Vitamin D Deficiency: Symptoms and Risks

Vitamin D is a nutrient similar to steroids, and is necessary for the processing of calcium in the body. As a result, deficiency symptoms generally involve weaker bones, and rickets in children. There has also been some interest in vitamin D as a method of reducing risk of both cancer and cardiovascular disease, but evidence is quite varied so far. The main source of vitamin D is via exposure to UVA rays from the sun, as well as D fortified dairy products.

Who Is At Risk?


People who do not get enough sunshine are at risk of becoming deficient. If you live in a high latitude, with less direct sun and colder temperatures, you may be lacking in sufficient amounts of D. Obviously, too much sun is bad as well, but if you can get about 15 minutes of exposure each day, this should suffice for vitamin D levels. Also, people with darker skin do not seem to absorb it as well, and there are large deficiencies in even sunny countries like India among darker skinned individuals.

The US FDA recommended intake of vitamin D is currently 600 IU per day, which has been estimated upwards partially as a result of recent research into its beneficial effects.

General Deficiency Symptoms

The two main diseases of vitamin D deficiency are osteomalacia in adults, and rickets in children. Osteomalacia is a general softening and weakening of the bones. Rickets is a disease found in children that involves deformities of the bones and stunted growth. Rickets was fairly common in Western countries until fortified dairy products began being produced in the early 20th Century. Now it is mostly confined to low income countries.

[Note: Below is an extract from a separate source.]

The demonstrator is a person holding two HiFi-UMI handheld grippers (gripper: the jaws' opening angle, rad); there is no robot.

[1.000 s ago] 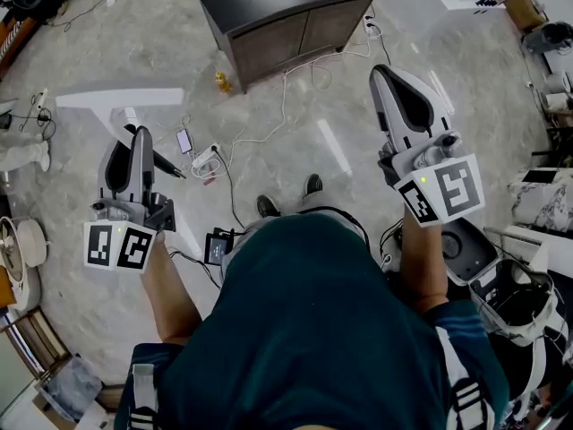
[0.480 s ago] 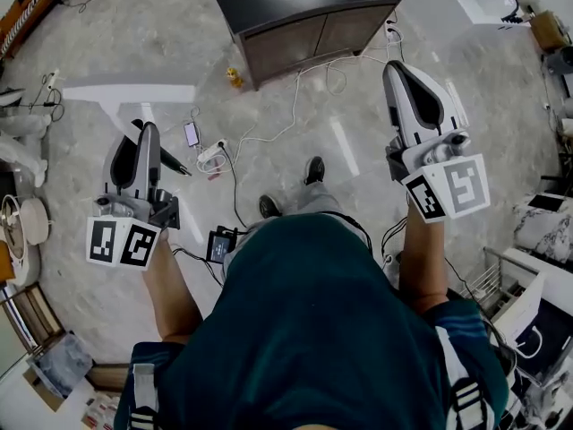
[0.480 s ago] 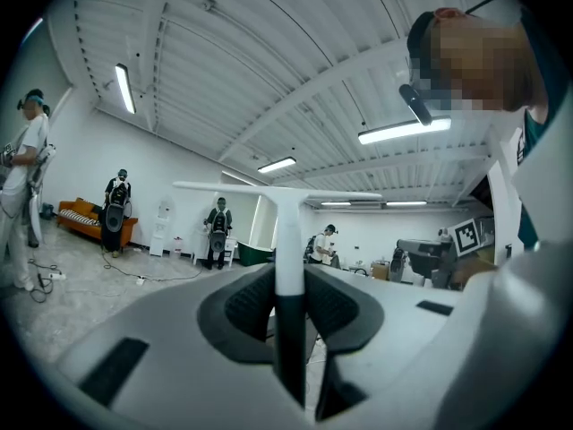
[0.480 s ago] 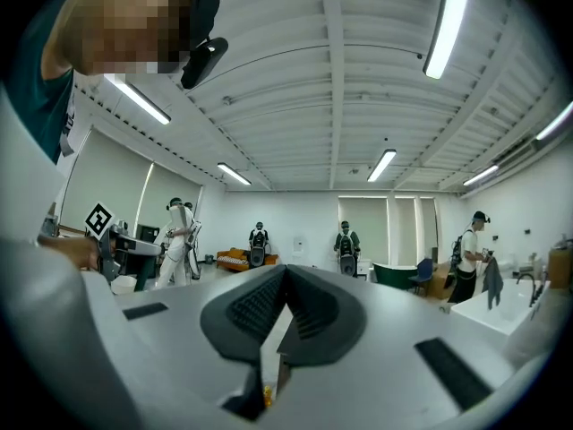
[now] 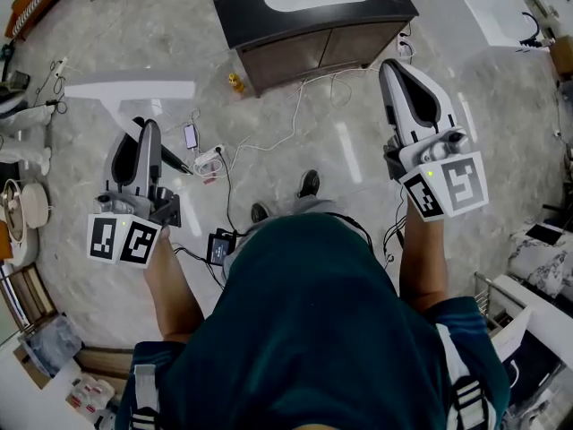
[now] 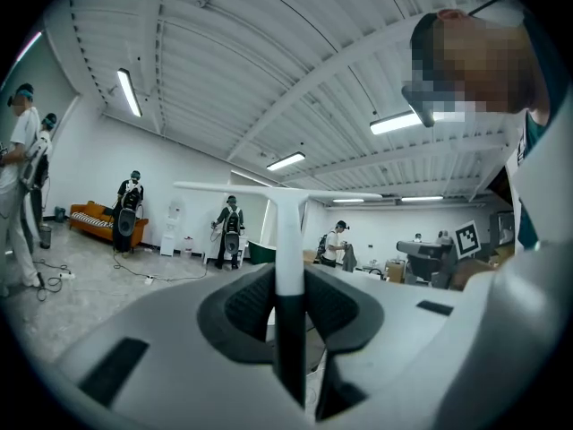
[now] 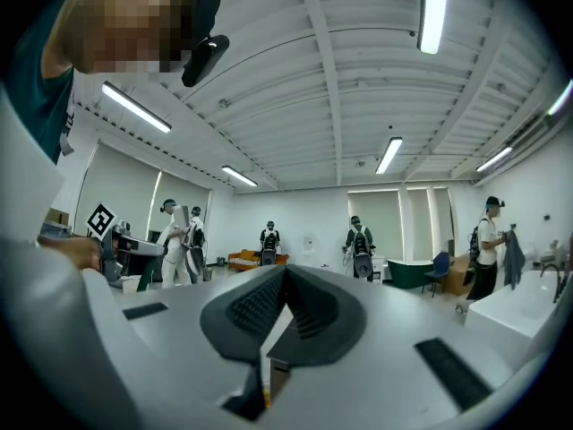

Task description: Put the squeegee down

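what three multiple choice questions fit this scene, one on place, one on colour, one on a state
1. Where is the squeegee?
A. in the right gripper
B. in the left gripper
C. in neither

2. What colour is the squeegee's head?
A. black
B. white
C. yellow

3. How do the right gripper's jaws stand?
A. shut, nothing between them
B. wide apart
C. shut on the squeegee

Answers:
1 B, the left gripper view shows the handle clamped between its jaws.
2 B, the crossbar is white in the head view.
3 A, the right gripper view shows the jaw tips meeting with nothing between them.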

In addition to the two above mentioned diseases, there has been a lot of interest lately about vitamin D’s alleged cancer fighting effects, discovered through multiple studies. The picture, however, is not quite clear.

Cancer

Multiple studies have suggested a possible link between low vitamin D levels and overall cancer mortality, especially involving colon cancer and breast cancer.  One of the largest studies followed 4 million cancer patients in 13 different countries, and found the incidence and mortality higher amongst those in higher latitude (and thus, lower levels of sun exposure). Another metastudy found a decreased risk of colon cancer by 50% in those with higher levels of D.

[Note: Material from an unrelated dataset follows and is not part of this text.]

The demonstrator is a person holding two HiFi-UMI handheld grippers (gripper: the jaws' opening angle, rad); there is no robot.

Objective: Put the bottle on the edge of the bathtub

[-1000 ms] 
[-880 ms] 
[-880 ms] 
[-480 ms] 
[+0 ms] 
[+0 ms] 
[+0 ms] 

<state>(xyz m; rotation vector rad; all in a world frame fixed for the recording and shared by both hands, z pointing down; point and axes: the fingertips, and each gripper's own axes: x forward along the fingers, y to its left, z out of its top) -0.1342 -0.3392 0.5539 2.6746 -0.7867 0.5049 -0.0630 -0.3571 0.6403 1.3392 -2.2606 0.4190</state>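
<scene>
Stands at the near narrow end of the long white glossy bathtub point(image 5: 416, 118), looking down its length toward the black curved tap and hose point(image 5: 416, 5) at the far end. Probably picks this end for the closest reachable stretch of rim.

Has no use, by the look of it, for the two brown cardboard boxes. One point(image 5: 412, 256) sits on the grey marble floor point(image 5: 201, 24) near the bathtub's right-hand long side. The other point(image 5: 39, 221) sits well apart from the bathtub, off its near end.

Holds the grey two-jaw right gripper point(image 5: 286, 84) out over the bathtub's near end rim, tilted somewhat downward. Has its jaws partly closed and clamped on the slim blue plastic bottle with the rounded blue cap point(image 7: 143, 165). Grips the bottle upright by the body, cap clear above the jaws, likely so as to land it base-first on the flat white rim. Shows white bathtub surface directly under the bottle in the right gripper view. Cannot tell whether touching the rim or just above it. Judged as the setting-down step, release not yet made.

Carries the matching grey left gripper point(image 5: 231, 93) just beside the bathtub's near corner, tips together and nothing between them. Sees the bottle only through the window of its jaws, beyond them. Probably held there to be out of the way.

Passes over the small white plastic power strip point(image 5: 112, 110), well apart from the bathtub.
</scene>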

But other studies have been conflicting. A 2007 study by the US National Cancer Institute found no difference in cancer mortality in those with high levels of D, but it did find a decrease in colorectal cancer by 72%. And one study from 2006 showed a 43% decreased risk of pancreatic cancer, while another showed an increase in male smokers among those with higher levels of D.

Other Effects

There are at least some studies suggesting multiple other problems with deficiency. One of the possible vitamin D deficiency symptoms in men, for instance could be low sperm levels. There is also some potential indication of a link between vitamin D and diabetes, but in both these cases there is not enough evidence to draw firm conclusions.

Conclusion

So as it stands now, the evidence of a connection between vitamin D and cancer is not completely absent, but it isn’t clear either. The symptoms of vitamin D deficiency include mainly softening of the bones (osteomalacia) in adults, and rickets in children, although rickets is very rare these days in most Western countries. Taking a supplement of 600 IU per day may be a good idea if you don’t get enough sunlight, but whether this will decrease your cancer risk or not remains to be seen.